I’ve been wanting to read this novel for a long time, as Ahsoka Tano is my favorite character from the Clone Wars cartoon, and second-favorite in the entire Star Wars series. (Because General Leia exists.) I picked the book up at a used book store in Oregon when we went home from the holidays, but I’ve just had so many other things to read. I finally read it for May 4th, Star Wars Day.

I didn’t like it as much as I wanted to. I’ve read another book by Johnston, That Inevitable Victorian Thing, which I enjoyed but thought was too fluffy. And comparing this to the last Star Wars book I read – Phasma – this tilts that way too. It’s not as fluffy as TIVT – people die, and the Empire is the ever-looming possible doom that it always is – but it just didn’t feel as gritty as Phasma did. Perhaps it shouldn’t; Phasma is a villain, and her backstory is suitably dark. And Ahsoka, here, is floundering a little in the wake of Order 66, and being alive when none of her compatriots, to her knowledge, are.

I did enjoy learning how she got her lightsabers back, and the story should lead well into the Rebels cartoon, which I have yet to watch.

So I don’t know.
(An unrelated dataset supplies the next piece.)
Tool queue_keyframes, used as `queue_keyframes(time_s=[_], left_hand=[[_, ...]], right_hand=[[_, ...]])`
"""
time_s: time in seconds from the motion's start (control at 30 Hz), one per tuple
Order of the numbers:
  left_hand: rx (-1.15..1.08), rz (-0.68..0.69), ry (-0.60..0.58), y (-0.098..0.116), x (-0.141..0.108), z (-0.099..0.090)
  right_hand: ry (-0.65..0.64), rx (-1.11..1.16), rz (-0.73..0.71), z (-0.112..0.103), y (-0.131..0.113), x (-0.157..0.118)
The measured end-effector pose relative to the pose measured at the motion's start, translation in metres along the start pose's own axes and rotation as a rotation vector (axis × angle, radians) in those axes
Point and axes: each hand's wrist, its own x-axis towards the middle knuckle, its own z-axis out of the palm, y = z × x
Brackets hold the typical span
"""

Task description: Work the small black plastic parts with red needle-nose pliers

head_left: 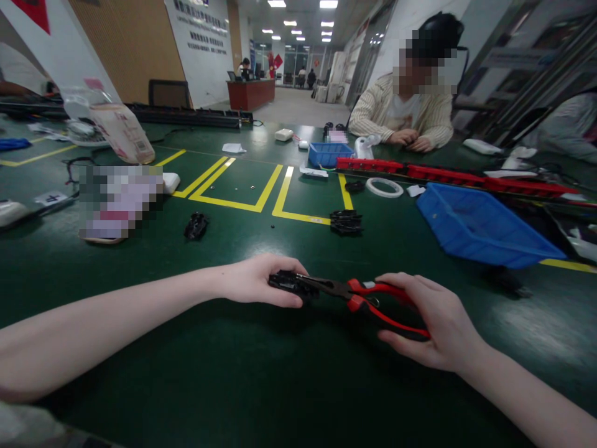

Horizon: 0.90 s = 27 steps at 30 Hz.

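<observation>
My left hand (261,280) holds a small black part (286,282) between thumb and fingers, low over the green table (209,367). In my right hand (433,317) are long-nosed pliers (357,294) with red and black handles, their jaws pointing left. The jaw tips meet the right side of the black part; whether they grip it is too small to tell. Beyond my hands lie two more black parts, one (196,226) at the left and one (346,222) by the yellow tape.
A blue bin (485,224) sits at the right, with a smaller blue tray (330,154) farther back. Red strips (443,177) run across the far right. A phone (124,205) and a tilted bottle (122,132) are at the left. A person (396,112) sits opposite.
</observation>
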Motion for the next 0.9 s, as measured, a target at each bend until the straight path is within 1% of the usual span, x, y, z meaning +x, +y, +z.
queue_keyframes(time_s=[0.27, 0.6, 0.77, 0.9], left_hand=[[0.000, -0.018, 0.012, 0.0022, 0.0003, -0.0007], [-0.156, -0.050, -0.048, 0.0039, -0.0006, -0.0043], [-0.151, -0.037, -0.064, 0.0033, -0.0009, -0.0042], [-0.111, -0.009, -0.056, 0.0029, -0.0015, -0.0030]], right_hand=[[-0.002, 0.003, -0.005, 0.0003, 0.0008, 0.0016], [-0.012, -0.006, -0.018, -0.0010, 0.0026, 0.0012], [0.000, -0.048, -0.050, -0.0023, 0.0016, 0.0014], [-0.001, -0.031, -0.027, -0.0014, 0.0007, -0.0006]])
It was an entertaining book, and it was effective at furthering Ahsoka’s story, it just…wasn’t quite what I wanted.

The book does, however, fit the Popsugar 2018 prompt of “Takes place on another planet.”

From the cover of Star Wars: Ahsoka:

She thought her war was over, but a new battle is just beginning…

Ahsoka Tano, once a loyal Jedi apprentice to Anakin Skywalker, planned to spend her life serving the Jedi Order. But after a heartbreaking betrayal, she turned her back on the Order to forge her own path, knowing Anakin and the other Jedi would still be there for her should she ever need them.

Then the Emperor took over the galaxy and the Jedi were ruthlessly murdered. Burdened with grief and guilt, Ahsoka is now truly on her own, unsure she can be part of something larger ever again. She takes refuge on the remote farming moon Raada, where she befriends a young woman named Kaedan and begins to carve out a life for herself. But Ahsoka cannot escape her past or the reach of the Empire. When Imperial forces occupy Raada, she must decide whether to become involved – even if it means exposing her Jedi past. Her choices will have devastating effects for those around her . . . and lead her to a new hope for the galaxy.